(Records excerpted from a collection)
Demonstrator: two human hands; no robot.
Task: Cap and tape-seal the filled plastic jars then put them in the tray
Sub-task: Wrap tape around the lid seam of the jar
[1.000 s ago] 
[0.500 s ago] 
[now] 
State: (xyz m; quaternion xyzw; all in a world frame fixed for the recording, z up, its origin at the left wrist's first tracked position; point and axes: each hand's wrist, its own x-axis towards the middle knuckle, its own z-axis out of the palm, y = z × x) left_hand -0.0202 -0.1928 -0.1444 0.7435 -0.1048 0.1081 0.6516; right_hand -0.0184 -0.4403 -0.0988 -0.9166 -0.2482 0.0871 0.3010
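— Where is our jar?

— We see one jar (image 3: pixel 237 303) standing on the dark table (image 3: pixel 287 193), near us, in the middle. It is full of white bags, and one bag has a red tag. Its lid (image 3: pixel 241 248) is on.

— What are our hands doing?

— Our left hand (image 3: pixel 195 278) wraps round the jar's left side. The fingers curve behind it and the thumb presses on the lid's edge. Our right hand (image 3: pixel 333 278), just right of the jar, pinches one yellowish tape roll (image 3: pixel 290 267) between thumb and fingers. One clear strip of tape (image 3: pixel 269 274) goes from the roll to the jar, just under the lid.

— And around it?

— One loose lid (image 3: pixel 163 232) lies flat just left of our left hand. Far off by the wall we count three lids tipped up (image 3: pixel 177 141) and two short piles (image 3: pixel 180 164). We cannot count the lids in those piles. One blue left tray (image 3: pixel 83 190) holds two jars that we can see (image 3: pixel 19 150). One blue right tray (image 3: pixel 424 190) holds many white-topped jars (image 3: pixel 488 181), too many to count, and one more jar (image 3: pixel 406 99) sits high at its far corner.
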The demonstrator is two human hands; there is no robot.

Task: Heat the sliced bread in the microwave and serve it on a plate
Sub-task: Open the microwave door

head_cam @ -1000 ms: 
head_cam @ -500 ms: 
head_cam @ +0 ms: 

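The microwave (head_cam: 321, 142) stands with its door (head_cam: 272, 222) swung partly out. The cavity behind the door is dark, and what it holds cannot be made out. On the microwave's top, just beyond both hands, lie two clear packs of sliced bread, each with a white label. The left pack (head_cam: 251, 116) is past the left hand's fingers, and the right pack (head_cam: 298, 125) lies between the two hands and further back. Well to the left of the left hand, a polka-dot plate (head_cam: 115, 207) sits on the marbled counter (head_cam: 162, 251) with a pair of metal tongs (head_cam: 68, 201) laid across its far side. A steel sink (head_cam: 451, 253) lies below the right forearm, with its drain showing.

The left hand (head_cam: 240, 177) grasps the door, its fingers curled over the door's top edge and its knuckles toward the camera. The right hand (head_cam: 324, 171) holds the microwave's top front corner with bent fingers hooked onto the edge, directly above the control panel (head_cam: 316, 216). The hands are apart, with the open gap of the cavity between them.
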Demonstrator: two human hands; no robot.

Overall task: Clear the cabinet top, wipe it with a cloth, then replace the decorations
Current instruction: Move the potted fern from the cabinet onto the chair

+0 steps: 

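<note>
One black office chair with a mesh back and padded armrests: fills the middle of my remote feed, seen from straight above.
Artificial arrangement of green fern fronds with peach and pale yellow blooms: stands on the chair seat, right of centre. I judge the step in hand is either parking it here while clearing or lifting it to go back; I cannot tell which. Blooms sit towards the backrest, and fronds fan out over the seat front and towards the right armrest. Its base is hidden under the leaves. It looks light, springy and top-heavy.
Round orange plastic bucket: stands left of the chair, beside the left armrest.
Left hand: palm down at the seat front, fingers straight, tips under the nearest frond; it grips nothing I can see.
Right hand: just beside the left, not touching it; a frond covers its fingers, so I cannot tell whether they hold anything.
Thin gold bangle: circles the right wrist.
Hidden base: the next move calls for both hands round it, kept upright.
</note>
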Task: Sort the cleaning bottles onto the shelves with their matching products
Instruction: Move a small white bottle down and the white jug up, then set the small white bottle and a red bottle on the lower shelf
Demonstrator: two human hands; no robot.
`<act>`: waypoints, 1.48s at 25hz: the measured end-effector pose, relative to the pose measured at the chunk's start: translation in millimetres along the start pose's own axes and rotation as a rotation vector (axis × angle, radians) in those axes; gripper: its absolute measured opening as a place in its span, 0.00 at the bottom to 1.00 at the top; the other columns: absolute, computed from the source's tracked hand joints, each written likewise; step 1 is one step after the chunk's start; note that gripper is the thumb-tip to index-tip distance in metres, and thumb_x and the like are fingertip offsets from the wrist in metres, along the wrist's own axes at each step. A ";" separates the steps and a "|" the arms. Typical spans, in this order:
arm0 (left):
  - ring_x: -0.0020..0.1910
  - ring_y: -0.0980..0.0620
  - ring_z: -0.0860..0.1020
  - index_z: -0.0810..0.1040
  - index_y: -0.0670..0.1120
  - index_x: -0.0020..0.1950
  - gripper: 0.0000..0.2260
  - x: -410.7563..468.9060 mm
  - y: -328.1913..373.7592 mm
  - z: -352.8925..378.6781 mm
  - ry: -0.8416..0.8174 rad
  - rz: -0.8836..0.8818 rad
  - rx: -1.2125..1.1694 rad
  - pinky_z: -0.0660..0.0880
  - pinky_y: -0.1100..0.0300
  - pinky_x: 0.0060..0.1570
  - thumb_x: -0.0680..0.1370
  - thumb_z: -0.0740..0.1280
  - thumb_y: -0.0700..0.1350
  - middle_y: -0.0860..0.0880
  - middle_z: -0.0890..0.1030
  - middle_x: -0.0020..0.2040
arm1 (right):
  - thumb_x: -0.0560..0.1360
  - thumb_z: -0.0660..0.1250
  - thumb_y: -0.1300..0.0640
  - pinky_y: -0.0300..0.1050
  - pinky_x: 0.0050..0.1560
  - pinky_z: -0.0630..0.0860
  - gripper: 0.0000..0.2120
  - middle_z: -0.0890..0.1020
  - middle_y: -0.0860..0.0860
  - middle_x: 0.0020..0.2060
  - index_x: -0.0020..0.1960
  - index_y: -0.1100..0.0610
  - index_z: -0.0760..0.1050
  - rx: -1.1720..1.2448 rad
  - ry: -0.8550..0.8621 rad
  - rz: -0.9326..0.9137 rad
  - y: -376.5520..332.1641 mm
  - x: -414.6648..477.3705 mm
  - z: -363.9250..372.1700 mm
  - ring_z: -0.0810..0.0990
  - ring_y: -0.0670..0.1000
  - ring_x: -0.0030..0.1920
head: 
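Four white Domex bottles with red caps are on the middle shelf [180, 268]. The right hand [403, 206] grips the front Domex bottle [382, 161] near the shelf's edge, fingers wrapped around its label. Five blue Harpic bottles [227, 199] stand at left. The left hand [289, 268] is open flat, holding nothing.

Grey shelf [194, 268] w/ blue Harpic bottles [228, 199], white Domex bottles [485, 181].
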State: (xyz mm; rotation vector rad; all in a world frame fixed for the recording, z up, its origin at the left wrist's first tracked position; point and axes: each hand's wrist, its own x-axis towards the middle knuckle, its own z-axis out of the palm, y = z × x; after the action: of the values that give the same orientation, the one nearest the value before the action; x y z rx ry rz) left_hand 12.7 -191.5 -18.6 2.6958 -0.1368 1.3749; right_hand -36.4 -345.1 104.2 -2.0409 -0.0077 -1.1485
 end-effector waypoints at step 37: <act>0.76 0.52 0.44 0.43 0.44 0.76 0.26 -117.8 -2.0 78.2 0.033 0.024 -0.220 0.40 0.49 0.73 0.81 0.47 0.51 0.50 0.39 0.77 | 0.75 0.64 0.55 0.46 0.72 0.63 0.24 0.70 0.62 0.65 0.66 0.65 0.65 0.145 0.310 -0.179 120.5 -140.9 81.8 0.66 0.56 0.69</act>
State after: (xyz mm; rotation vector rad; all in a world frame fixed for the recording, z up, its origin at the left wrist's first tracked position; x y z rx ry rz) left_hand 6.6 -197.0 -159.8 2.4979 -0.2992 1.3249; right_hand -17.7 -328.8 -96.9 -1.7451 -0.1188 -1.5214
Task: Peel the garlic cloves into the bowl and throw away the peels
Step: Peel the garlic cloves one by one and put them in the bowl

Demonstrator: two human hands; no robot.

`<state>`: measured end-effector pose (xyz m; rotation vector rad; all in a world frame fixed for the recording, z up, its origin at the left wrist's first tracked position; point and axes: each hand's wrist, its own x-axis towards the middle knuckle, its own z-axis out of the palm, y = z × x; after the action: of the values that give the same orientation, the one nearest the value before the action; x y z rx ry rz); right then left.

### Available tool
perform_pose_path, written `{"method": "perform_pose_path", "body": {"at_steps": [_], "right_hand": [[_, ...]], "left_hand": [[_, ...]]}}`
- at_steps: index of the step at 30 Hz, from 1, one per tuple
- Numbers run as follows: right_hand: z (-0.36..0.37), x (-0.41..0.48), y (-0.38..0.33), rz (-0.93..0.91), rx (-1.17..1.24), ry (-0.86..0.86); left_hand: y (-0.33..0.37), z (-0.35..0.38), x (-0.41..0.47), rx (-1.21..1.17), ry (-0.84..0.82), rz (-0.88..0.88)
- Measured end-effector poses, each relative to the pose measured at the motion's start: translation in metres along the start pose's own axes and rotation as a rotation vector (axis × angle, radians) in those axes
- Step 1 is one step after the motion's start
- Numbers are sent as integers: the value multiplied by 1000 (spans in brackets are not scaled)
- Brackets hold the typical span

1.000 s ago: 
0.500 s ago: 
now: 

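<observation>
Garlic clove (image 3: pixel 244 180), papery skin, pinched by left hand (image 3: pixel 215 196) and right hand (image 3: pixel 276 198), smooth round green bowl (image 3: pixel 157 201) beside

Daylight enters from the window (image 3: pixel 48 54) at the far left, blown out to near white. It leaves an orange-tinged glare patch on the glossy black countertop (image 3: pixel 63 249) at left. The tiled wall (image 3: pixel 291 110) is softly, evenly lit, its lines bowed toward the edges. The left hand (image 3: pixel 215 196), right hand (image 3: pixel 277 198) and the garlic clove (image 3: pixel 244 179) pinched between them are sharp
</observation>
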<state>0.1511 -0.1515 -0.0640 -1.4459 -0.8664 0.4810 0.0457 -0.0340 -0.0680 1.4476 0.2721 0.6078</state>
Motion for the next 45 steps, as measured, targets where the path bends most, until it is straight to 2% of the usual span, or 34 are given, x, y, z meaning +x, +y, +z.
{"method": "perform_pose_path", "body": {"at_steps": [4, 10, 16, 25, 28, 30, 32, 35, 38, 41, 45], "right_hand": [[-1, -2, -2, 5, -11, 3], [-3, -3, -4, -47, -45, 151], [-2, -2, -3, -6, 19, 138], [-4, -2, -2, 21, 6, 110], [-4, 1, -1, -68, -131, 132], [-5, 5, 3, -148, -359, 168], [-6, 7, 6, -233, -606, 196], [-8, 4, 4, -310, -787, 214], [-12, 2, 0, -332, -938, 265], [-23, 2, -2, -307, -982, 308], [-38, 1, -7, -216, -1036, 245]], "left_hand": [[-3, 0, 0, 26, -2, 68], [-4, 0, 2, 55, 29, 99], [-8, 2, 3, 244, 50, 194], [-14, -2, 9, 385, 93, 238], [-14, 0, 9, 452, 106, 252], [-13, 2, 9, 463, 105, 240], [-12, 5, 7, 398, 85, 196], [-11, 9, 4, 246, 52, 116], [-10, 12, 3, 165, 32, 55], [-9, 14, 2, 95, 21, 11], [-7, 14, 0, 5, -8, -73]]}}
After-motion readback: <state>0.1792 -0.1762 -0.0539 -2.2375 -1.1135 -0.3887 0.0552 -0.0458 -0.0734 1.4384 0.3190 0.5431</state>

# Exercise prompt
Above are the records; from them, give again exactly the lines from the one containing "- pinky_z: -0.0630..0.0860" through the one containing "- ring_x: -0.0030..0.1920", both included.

# Result
  - pinky_z: -0.0630..0.0860
  - gripper: 0.0000..0.2120
  - middle_z: -0.0890..0.1020
  - middle_y: -0.0860..0.0860
  - middle_x: 0.0020..0.2060
  - index_x: -0.0020..0.1960
  - index_y: -0.1100..0.0610
  - index_z: -0.0760..0.1050
  - rx: -1.1720..1.2448 rad
  - ry: -0.8550..0.8621 rad
  - rz: -0.9326..0.9137 rad
  - y: -376.5520..332.1641 mm
  - x: -414.6648..477.3705 mm
  - z: -363.9250..372.1700 mm
  - ring_z: -0.0810..0.0990
  - ring_y: -0.0670..0.1000
  - ring_x: -0.0030..0.1920

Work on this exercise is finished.